Major, Upcoming Telemedicine Seminar
Seminar: Telemedicine, Teleconferencing, Image & Information Networking for Biomedical Research, Clinical Care & Education, Tuesday, March 26 and Wednesday, March 27 at Medical College of WI Auditorium; Registration fee $75, students $25.
Go to http://www.mcw.edu/iaims/telemedicine.html
Michele F. DeYoe, Office of Research, Technology & Information, MCW
Answers To Health Economics Quiz
1. False. Foreign exchange markets adjust the value of dollars, yen and other currencies to wash out the effect of such domestic costs.
2. False. Employees, not employers, pay most of the cost. Employers' demand for labor depends on the total cost of compensation, not the value of any one component.

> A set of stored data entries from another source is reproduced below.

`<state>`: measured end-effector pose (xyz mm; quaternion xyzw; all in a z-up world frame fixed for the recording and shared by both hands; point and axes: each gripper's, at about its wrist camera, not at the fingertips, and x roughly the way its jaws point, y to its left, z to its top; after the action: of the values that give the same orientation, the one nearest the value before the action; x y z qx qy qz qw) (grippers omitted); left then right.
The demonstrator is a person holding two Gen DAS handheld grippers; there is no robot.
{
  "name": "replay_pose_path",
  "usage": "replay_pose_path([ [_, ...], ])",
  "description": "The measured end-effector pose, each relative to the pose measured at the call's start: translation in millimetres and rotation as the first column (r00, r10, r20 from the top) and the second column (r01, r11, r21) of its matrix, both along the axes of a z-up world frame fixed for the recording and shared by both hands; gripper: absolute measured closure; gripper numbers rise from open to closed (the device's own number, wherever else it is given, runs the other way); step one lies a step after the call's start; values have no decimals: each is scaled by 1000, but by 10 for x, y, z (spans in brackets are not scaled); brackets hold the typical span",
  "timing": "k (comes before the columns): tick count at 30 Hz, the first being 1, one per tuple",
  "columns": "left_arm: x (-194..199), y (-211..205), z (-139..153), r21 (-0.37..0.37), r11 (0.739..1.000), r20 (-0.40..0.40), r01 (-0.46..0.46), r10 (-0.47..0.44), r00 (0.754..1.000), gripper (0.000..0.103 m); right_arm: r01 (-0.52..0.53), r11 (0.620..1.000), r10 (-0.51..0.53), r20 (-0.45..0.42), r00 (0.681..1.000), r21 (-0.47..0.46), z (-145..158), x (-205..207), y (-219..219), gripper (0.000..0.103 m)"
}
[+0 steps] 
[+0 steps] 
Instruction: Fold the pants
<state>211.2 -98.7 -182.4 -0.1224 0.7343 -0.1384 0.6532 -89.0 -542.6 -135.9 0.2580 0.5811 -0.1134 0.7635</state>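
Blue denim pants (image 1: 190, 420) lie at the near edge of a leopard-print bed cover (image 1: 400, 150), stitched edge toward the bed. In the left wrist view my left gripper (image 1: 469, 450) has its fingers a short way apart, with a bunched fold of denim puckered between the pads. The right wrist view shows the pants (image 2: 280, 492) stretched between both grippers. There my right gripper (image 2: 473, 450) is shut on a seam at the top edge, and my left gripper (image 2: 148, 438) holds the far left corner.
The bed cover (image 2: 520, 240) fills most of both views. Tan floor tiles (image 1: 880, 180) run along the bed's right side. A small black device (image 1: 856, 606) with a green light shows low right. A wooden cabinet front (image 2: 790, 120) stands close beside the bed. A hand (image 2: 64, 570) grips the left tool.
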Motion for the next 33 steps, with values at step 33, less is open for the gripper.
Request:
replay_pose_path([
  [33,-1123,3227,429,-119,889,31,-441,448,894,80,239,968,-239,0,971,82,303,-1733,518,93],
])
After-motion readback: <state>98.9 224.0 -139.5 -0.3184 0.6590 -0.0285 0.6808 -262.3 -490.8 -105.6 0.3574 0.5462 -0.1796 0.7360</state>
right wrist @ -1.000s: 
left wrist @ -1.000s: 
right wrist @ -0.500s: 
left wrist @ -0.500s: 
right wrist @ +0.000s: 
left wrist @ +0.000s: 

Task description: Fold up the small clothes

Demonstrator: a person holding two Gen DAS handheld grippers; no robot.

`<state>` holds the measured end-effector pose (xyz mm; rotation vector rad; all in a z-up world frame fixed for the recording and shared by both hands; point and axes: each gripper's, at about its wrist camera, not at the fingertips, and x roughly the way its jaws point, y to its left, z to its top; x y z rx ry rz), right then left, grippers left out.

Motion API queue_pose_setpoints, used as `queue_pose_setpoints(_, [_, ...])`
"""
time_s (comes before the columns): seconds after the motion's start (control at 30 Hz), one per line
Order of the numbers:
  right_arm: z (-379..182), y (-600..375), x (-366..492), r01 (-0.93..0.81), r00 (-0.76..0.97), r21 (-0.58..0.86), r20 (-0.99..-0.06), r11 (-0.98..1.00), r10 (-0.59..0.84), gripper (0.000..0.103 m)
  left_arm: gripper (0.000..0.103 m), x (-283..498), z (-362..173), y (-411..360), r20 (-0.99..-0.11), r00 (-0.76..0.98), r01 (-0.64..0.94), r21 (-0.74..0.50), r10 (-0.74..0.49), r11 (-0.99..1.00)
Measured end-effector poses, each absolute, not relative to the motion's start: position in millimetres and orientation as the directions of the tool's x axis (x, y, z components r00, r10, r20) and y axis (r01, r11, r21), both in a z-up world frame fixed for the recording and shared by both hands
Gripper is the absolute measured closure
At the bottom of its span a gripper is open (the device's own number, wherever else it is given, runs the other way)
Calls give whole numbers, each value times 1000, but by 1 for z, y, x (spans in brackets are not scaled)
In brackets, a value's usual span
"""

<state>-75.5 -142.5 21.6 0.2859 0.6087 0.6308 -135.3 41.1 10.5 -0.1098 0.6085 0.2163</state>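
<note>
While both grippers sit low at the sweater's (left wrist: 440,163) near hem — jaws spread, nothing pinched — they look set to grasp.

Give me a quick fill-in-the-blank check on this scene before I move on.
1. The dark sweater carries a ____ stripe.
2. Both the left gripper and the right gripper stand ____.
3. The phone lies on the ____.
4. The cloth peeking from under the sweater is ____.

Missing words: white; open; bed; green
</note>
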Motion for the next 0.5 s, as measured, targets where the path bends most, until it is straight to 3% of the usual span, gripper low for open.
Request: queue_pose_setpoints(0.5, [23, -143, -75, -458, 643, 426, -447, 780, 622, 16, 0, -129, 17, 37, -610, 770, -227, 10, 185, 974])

3. True. Costs have risen mainly because technology has created more expensive procedures, treatments, drugs and devices­p;not because people are seeing doctors more often or staying longer in the hospital.
4. False. More checkups often pay off in better health, which can improve the quality of life but won't necessarily lower medical bills.
5. False. In countries with universal health coverage, the poor remain the unhealthiest group because the effects of diet, drug use and neighborhood safety overwhelm medical interventions."